* **PROVIDED MATERIAL**
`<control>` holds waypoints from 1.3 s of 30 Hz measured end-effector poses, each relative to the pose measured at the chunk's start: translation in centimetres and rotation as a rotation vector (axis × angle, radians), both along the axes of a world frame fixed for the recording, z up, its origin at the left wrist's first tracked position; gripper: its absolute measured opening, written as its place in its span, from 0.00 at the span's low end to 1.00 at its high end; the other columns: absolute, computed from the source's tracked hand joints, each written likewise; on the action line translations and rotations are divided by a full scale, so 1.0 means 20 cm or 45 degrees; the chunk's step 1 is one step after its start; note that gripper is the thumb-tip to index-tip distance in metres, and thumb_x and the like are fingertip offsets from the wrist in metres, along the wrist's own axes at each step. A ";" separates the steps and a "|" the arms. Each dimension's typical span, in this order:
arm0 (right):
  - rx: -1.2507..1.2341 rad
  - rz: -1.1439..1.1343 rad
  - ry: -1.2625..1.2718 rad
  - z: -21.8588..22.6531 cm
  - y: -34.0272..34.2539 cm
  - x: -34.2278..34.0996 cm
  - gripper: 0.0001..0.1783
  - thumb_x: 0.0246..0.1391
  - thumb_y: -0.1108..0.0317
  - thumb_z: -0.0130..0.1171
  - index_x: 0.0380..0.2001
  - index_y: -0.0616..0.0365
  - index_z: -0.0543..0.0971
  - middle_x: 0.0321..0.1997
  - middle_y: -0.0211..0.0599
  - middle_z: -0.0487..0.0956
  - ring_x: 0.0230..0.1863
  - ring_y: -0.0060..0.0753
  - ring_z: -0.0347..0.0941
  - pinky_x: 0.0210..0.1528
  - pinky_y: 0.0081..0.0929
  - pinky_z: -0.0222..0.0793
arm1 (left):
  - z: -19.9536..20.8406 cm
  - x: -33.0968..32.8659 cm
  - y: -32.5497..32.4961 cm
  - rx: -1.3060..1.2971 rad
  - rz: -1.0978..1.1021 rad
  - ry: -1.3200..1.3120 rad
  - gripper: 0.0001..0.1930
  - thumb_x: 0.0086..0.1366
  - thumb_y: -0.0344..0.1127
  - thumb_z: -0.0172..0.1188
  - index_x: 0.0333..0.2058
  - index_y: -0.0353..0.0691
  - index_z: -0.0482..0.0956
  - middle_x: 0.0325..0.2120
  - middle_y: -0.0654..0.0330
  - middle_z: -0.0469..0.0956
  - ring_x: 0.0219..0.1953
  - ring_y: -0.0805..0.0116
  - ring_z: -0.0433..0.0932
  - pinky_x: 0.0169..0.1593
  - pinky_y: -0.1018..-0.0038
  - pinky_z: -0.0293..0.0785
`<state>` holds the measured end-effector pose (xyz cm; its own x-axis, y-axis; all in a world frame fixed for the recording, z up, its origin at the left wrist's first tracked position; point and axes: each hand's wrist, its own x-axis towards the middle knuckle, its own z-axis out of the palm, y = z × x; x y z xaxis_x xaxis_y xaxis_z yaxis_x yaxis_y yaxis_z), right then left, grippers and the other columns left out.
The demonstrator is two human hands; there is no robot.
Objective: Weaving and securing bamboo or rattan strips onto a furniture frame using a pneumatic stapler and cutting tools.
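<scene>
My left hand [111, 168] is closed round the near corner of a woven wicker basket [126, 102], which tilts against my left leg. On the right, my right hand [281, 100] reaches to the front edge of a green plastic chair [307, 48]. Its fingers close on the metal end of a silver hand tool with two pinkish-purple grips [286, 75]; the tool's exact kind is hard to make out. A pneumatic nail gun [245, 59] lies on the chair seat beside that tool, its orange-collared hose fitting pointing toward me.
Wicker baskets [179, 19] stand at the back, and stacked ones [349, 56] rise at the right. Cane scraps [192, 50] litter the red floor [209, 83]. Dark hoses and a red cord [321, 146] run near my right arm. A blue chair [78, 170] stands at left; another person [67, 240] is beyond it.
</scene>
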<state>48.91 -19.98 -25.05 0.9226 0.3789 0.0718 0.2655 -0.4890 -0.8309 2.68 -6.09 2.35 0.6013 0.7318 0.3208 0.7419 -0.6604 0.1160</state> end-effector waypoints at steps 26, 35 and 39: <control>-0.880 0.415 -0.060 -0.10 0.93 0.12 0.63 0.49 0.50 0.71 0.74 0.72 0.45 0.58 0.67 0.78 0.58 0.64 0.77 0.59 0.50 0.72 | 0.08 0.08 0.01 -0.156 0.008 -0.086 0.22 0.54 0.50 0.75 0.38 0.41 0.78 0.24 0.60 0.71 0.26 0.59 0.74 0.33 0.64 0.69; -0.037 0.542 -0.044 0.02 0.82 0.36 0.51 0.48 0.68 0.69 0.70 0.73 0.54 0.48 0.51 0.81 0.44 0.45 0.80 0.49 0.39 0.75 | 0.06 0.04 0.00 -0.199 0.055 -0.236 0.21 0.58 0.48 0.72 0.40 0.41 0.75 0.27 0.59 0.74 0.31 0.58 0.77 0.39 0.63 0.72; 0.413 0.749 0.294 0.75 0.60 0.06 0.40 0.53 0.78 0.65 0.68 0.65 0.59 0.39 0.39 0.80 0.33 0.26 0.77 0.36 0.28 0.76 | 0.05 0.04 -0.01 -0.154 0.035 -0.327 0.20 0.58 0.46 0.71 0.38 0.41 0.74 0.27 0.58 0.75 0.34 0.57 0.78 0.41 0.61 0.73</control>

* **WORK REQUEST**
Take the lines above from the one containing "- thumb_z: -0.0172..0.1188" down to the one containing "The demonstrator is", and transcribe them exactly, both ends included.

* **TASK RESULT**
  - thumb_z: -0.0172..0.1188
  - index_x: 0.0333..0.2058
  - index_y: -0.0353..0.0691
  - index_z: -0.0482..0.0956
  - middle_x: 0.0325..0.2120
  - middle_y: -0.0654..0.0330
  - middle_z: -0.0469..0.0956
  - ring_x: 0.0219..0.1953
  - ring_y: -0.0805..0.0116
  - ring_z: -0.0433..0.0932
  - pinky_x: 0.0169..0.1593
  - pinky_y: -0.1018..-0.0038
  - pinky_z: -0.0293..0.0785
`<state>` holds the measured end-effector pose (xyz cm; its own x-axis, y-axis; all in a world frame fixed for the recording, z up, its origin at the left wrist's first tracked position; point and axes: each hand's wrist, its own x-axis towards the middle knuckle, its own z-axis out of the palm, y = z × x; x y z xaxis_x xaxis_y xaxis_z yaxis_x yaxis_y yaxis_z), right then left, grippers and the other columns left out.
The demonstrator is two human hands; there is no robot.

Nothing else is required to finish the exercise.